Advanced purification platform using circularly permuted caspase‐2 for affinity fusion‐tag removal to produce native fibroblast growth factor 2

• Published in: Journal of chemical technology and biotechnology (1986) Vol. 96; no. 6; pp. 1515 - 1522
• Main Authors: Lingg, Nico, Cserjan‐Puschmann, Monika, Fischer, Andreas, Engele, Petra, Kröß, Christina, Schneider, Rainer, Brocard, Cécile, Berkemeyer, Matthias, Striedner, Gerald, Jungbauer, Alois
• Format: Journal Article
• Language: English
• Published: Chichester, UK John Wiley & Sons, Ltd 01.06.2021; Wiley Subscription Services, Inc
• Subjects: Affinity; Affinity chromatography; Bioseparations; Biotechnology; Caspase; Chemical technology; Chromatography; downstream; E coli; Endotoxins; enzymes; Escherichia coli; Fibroblast growth factor 2; Fibroblasts; Fusion protein; Growth factors; Protein purification; Proteins; Purification; Spectrometry
• ISSN: 0268-2575; 1097-4660
• DOI: 10.1002/jctb.6666

BACKGROUND Recombinant proteins produced for use as biopharmaceuticals need to harbor their native N‐terminus. A drawback in expression of recombinant proteins as fusion proteins with an affinity fusion‐tag is that enzymatic or chemical processing is required to trim the artificial tag and release the true protein of interest. In many cases, however, this processing step generates an incorrect N‐terminus. RESULTS Human fibroblast growth factor 2 (FGF2) was expressed as a fusion protein in Escherichia coli fed‐batch cultivations. The protein of interest (POI) carried an N‐terminal affinity fusion‐tag which enabled purification via affinity chromatography. After enzymatic removal of the affinity fusion‐tag with a circularly permuted human caspase‐2 (cpCasp2), the POI was further purified using subtractive affinity chromatography.
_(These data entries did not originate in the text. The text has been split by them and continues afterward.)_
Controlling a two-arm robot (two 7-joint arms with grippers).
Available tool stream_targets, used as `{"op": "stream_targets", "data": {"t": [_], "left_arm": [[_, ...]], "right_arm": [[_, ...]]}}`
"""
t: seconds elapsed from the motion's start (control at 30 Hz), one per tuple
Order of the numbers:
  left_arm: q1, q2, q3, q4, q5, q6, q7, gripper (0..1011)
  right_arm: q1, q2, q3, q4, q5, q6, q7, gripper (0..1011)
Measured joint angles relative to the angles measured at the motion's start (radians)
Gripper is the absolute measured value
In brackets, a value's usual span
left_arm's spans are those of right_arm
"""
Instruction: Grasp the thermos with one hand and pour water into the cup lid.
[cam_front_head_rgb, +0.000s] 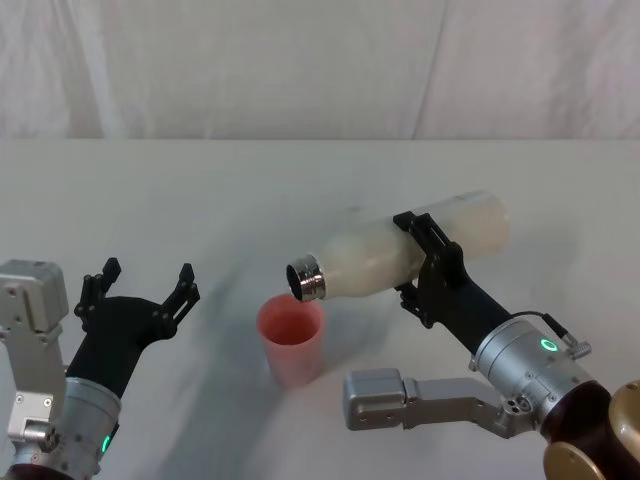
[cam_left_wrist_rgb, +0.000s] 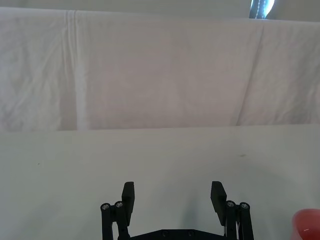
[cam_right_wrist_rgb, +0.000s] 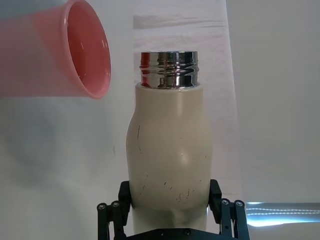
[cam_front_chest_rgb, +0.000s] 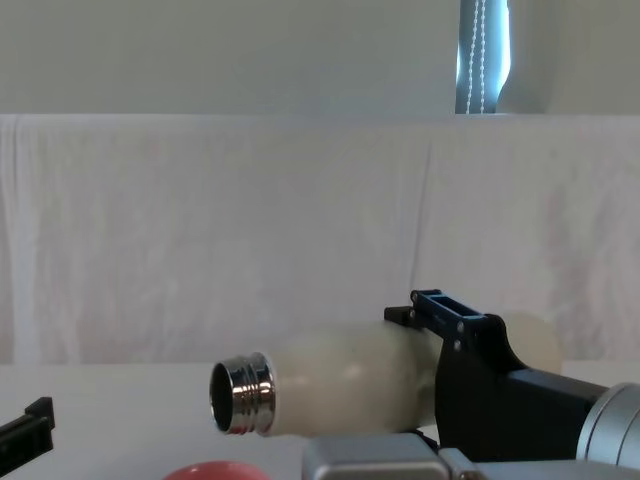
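My right gripper (cam_front_head_rgb: 425, 262) is shut on the cream-white thermos (cam_front_head_rgb: 400, 250), which lies tipped almost level with its chrome neck (cam_front_head_rgb: 307, 279) just above the rim of the pink cup lid (cam_front_head_rgb: 292, 340). In the right wrist view the thermos (cam_right_wrist_rgb: 169, 160) sits between the black fingers (cam_right_wrist_rgb: 112, 215), and the cup lid (cam_right_wrist_rgb: 82, 50) is beside the neck. The chest view has the thermos (cam_front_chest_rgb: 340, 385) over the cup lid's rim (cam_front_chest_rgb: 215, 470). I see no water stream. My left gripper (cam_front_head_rgb: 140, 287) hovers open to the left of the cup lid, holding nothing.
The white table (cam_front_head_rgb: 200, 200) runs back to a white cloth backdrop (cam_front_head_rgb: 320, 70). In the left wrist view the open left gripper (cam_left_wrist_rgb: 174, 196) faces bare table, with the cup lid's edge (cam_left_wrist_rgb: 307, 225) at the corner.
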Motion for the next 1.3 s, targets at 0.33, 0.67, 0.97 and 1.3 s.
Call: {"op": "stream_targets", "data": {"t": [0.33, 0.67, 0.97, 1.3], "left_arm": [[0.0, 0.0, 0.0, 0.0, 0.0, 0.0, 0.0, 1001], [0.0, 0.0, 0.0, 0.0, 0.0, 0.0, 0.0, 1001], [0.0, 0.0, 0.0, 0.0, 0.0, 0.0, 0.0, 1001], [0.0, 0.0, 0.0, 0.0, 0.0, 0.0, 0.0, 1001]], "right_arm": [[0.005, 0.005, -0.002, -0.003, -0.009, 0.003, 0.003, 951], [0.01, 0.01, -0.007, -0.007, -0.022, 0.007, 0.008, 951], [0.015, 0.013, -0.012, -0.011, -0.03, 0.011, 0.013, 951], [0.015, 0.015, -0.012, -0.017, -0.032, 0.014, 0.016, 951]]}}
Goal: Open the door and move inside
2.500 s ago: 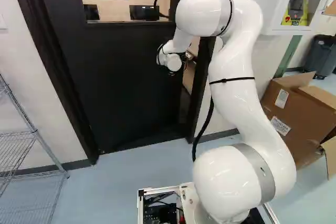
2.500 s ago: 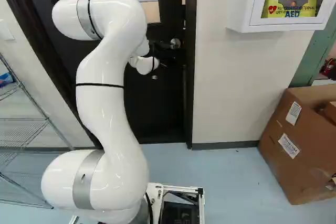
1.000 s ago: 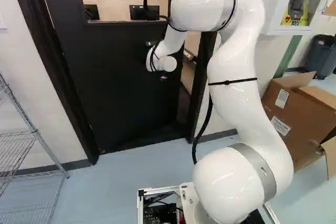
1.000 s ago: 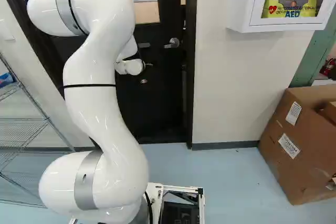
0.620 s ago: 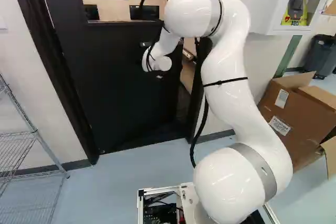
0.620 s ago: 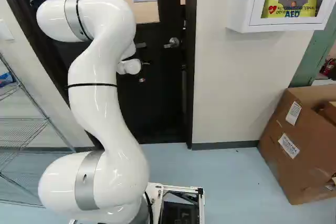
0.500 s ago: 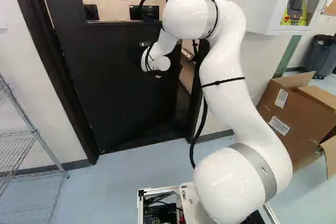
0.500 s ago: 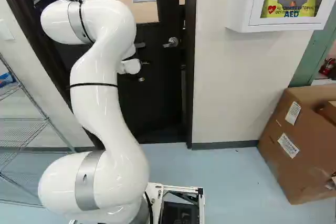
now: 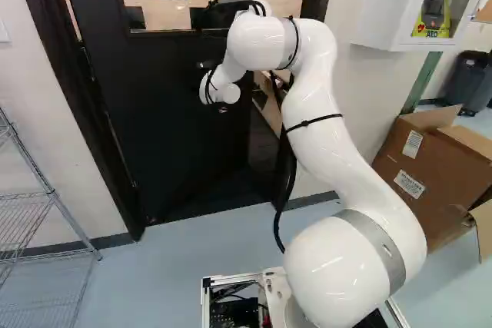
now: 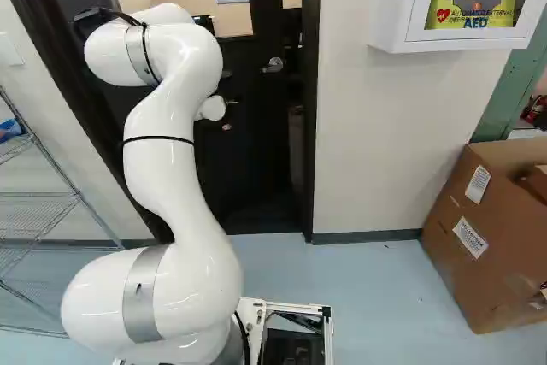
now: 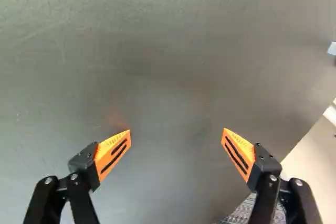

Mass spectrometric analysis confirmed the authentic N‐terminus of the POI. The generated POI was highly pure with 42 ppm host cell protein, 3.7 μg mL−1 dsDNA and ~ 1000 EU mL−1 endotoxin. Only a small number of E. coli host cell proteins were co‐purified with the POI. Because of the high specificity of the novel protease cpCasp2, no off‐target cleavage could be observed. CONCLUSION Our findings demonstrate that cpCasp2 can be used for the production of native proteins using a fusion‐protein process. This represents a first case study at large laboratory scale for the production of an industrially relevant protein. This technology constitutes the basis of a highly scalable cpCasp2‐based platform fusion protein process (CASPON technology) purification platform. © 2021 The Authors. Journal of Chemical Technology & Biotechnology published by John Wiley & Sons Ltd on behalf of Society of Chemical Industry.